Audio By Carbonatix
Former Minister for Communications and Digitalisation, Ursula Owusu-Ekuful, has strongly rebutted comments made by President John Mahama regarding the 2022–2023 SIM registration exercise, insisting that the process was credible, structured, and legally compliant.
In a statement issued on March 20, 2026, Mrs. Owusu-Ekuful said she had refrained from commenting since leaving office but felt compelled to set the record straight after President Mahama repeated what she described as “falsehoods” during his Bono Region tour.
She explained that the exercise was necessary because the previous SIM registration conducted in 2010–2011 lacked proper validation and could not reliably confirm users’ identities.
“That earlier process did not have any proper validation system due to the lack of any mass identification document… Honestly, who could confidently say whether those manual verifications were right or wrong?” she questioned.
Mrs Owusu-Ekuful stressed that the 2022–2023 registration was tied to the Ghana Card, incorporating a two-stage system: verification of Ghana Card details with the National Identification Authority (NIA) and a biometric data capture stage involving facial and fingerprint recognition.
She noted that every active SIM card in Ghana today is linked to a Ghana Card, describing it as “an incontrovertible fact.”
Addressing claims of institutional friction, the former Minister clarified that any challenges were technical, not personal, and highlighted that over 80 per cent of facial biometrics captured matched NIA data in a 2025 audit, demonstrating the exercise’s effectiveness.
She criticised attempts to dismiss the process as meaningless, pointing out that even the current government’s approach mirrors the methods she and her team had already implemented.

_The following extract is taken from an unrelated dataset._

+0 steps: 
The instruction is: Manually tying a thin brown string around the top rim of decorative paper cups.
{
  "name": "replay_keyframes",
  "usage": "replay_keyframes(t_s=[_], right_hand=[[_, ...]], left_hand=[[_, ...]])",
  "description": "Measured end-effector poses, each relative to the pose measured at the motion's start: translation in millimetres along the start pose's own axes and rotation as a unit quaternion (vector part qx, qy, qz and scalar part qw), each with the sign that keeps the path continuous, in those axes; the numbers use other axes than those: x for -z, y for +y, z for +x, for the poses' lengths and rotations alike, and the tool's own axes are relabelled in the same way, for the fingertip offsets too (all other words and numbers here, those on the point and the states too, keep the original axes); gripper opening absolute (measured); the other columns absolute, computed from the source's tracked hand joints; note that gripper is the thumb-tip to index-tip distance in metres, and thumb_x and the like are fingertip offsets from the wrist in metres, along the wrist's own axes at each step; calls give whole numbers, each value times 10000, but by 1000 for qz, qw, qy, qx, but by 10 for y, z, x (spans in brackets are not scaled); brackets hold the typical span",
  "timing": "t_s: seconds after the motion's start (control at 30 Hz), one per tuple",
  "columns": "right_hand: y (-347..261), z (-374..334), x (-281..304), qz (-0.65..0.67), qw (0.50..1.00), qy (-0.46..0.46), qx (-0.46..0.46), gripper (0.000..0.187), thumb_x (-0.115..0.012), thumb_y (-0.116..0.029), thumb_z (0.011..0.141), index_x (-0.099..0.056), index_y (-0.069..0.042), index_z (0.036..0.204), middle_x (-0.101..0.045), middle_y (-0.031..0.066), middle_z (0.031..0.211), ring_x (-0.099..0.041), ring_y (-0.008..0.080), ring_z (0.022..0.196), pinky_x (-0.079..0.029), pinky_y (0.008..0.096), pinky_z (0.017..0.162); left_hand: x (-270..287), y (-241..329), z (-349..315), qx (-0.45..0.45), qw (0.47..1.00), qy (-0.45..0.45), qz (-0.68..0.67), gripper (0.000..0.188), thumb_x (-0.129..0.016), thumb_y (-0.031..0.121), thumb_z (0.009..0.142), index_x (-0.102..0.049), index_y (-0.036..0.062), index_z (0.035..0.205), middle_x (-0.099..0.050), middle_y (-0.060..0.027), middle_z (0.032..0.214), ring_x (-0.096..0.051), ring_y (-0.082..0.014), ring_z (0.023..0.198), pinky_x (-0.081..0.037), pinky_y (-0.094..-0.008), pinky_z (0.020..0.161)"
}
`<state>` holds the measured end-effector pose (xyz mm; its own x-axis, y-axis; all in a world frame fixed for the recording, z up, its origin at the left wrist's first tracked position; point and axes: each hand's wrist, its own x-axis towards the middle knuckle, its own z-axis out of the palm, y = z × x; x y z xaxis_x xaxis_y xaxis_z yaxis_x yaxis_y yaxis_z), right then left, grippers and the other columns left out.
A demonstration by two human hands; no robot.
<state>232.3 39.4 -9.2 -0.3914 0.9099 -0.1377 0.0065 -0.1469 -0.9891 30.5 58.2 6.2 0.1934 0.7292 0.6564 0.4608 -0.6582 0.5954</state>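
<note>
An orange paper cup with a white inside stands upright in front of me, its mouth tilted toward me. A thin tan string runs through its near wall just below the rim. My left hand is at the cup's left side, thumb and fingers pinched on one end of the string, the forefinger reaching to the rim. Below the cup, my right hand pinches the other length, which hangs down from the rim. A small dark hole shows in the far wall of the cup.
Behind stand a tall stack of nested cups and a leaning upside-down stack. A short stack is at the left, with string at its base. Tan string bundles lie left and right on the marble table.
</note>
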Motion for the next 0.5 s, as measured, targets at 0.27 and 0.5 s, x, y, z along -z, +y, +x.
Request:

The former minister stated that the exercise had also encouraged many Ghanaians to obtain their Ghana Cards, strengthened transparency, and created a reliable SIM registry hosted securely by the National Electronic Transactions Authority (NITA).
Mr Owusu-Ekuful added that the government should build on prior progress rather than erase it for political advantage, urging honesty, consistency, and recognition of achievements.
“The previous exercise was not perfect, but it created a foundation… The Ghanaian people deserve honesty. They deserve consistency,” she stated.